Perhaps it may sound from this small excerpt that Myers is opposed to work, but that's not the case and I apologize for if my offering was not clear in context.

Dan Trabue said...

Eleutheros, on an unrelated note: Where did you learn your Hebrew/Greek?

Eleutheros said...

Ask me privily and will tell you.

eyemkmootoo said...

This comment has been removed by the author.

Eleutheros said...

Alas, nothing would be safe.

eyemkmootoo said...

This comment has been removed by the author.

Eleutheros said...

"I could infer from that comment that there is hope for an uneducated mechanic and would-be Clarence Jordan who "in the wee small hours of the morning" is plugging away at a UBS4 text and Mounce's Basics of Biblical Greek."

Kmoo, something along those lines would be the gist of my meaning.

However, I much recommend broadening your exposure to Greek farther than one conservative exegete.
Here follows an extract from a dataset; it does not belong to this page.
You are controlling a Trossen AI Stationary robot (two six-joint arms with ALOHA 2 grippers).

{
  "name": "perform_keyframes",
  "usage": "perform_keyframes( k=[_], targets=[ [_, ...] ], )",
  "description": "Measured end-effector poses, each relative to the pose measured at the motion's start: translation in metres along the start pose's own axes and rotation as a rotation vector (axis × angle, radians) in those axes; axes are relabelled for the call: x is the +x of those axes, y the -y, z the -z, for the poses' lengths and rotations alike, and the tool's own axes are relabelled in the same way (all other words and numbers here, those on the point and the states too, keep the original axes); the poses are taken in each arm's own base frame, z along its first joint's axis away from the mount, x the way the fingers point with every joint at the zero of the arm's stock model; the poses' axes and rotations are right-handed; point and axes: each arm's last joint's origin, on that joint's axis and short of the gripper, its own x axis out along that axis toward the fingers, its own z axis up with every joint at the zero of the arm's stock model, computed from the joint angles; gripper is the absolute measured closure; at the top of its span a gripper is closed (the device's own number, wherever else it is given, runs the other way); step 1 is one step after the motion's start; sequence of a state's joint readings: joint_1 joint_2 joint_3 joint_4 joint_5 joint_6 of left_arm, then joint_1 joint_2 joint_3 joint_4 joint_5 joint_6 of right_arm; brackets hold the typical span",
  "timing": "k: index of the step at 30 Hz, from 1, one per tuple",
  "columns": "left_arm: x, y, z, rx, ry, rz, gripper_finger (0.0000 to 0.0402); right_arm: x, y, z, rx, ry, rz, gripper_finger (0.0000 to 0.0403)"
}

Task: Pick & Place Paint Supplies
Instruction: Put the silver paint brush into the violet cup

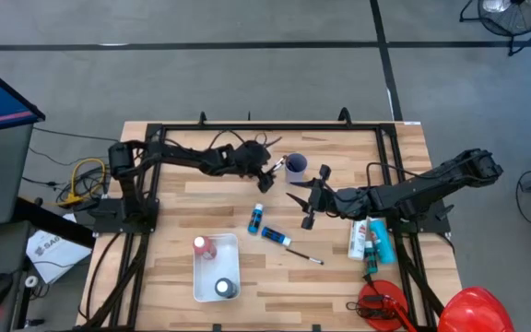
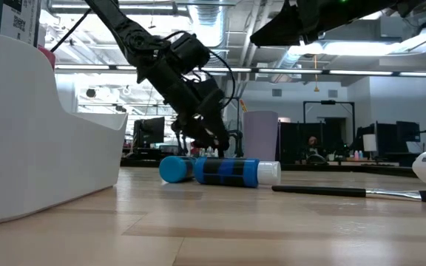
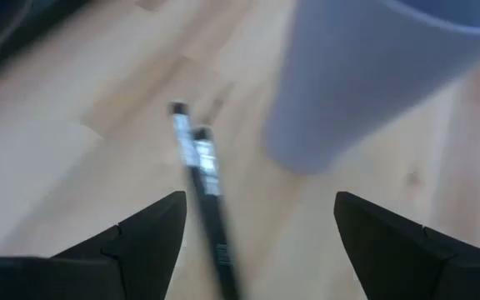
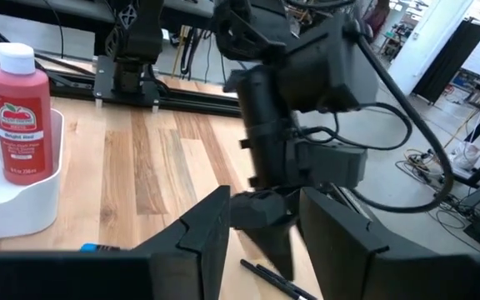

Mounce's books have value, but they suffer from what so much of the Christian religion suffers, somehow no matter what the linguistic or historical data, the grammar and semantics will always oddly and miraculously support the views of Mounce's denominational views.

Mounce also suffers, does he not, from the ridiculous assertion that Konie Greek had eight cases of nouns, a moronic idea first proposed by Robertson in 1934. I always found it odd that the Greeks themselves from three millennia ago identified five cases in their own language but thousands of years alter a conservative Biblical scholar finds that Greek speakers have been wrong all this time.

That's the sort of thing I'd watch out for.

Dan Trabue said...

Dan, I haven't had the opportunity to read Lowery's or Meyers' books. Do they have anything to say about America's shift, away from an agrarian economy, with an emphasis on physical labor, and the decline in observing that much needed Day of Rest.

I have not read Lowery's book(s), Myers references it in his book, Sabbath Economics, which is really just a booklet - a tiny thing. As I recall, he may address our shift away from agrarianism, but just barely.

By the way, I've picked up the Brende book, Better Off from the library. Looks interesting.